### Your goal
For the material below, output exactly the span from the line with "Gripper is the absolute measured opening" to the line with "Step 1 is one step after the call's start", including both, and nothing besides.

### Input data
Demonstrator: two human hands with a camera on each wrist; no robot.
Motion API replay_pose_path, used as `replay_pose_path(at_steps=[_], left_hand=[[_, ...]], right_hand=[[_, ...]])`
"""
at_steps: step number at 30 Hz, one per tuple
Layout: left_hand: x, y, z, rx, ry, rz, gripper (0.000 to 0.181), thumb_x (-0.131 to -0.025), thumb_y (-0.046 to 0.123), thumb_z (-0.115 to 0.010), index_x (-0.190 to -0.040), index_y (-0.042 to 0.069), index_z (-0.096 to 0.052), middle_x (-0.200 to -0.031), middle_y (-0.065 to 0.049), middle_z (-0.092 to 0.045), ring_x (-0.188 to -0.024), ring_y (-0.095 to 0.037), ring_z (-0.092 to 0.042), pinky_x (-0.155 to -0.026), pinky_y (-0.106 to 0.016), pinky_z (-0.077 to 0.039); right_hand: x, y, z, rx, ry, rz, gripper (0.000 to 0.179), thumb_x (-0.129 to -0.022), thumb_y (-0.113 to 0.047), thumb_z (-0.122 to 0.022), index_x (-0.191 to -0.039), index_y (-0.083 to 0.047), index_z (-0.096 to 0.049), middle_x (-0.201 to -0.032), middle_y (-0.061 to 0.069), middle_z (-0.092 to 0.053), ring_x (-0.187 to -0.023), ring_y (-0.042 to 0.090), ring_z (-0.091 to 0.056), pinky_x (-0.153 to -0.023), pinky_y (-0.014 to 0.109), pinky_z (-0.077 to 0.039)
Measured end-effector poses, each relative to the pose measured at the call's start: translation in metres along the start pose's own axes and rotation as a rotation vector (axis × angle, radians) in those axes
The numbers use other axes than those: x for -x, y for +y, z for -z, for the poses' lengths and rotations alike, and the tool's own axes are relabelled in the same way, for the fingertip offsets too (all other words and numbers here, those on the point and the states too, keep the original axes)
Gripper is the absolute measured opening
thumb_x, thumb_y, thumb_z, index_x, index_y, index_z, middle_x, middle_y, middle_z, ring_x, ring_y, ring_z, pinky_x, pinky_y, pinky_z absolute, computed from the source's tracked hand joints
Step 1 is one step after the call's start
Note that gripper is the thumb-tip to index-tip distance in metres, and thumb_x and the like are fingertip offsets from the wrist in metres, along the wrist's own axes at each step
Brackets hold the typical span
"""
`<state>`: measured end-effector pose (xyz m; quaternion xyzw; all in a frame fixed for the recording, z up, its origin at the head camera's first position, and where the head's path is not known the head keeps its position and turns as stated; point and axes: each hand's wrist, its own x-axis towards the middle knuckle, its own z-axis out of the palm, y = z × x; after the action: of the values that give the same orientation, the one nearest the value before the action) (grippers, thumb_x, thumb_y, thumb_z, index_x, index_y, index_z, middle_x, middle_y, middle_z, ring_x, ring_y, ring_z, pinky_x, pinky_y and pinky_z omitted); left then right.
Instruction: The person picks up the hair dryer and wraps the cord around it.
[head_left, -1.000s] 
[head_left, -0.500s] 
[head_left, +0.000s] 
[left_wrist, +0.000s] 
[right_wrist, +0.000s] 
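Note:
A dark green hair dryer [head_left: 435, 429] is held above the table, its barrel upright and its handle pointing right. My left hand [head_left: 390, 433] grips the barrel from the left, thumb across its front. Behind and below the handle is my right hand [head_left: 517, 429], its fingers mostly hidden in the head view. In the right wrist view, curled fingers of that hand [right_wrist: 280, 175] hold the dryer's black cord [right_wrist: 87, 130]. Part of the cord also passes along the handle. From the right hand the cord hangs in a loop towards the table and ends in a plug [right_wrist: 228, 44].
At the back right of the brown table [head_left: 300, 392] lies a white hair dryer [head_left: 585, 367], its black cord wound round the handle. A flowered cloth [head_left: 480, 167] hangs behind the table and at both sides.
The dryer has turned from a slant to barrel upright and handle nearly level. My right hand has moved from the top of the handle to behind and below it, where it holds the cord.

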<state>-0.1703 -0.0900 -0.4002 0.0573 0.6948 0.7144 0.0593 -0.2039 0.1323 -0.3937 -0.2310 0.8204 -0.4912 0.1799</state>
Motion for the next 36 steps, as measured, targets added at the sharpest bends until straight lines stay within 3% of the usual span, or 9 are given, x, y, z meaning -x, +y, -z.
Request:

### Result of this exercise
Gripper is the absolute measured opening
thumb_x, thumb_y, thumb_z, index_x, index_y, index_z, middle_x, middle_y, middle_z, ring_x, ring_y, ring_z, pinky_x, pinky_y, pinky_z absolute, computed from the source's tracked hand joints
Step 1 is one step after the call's start

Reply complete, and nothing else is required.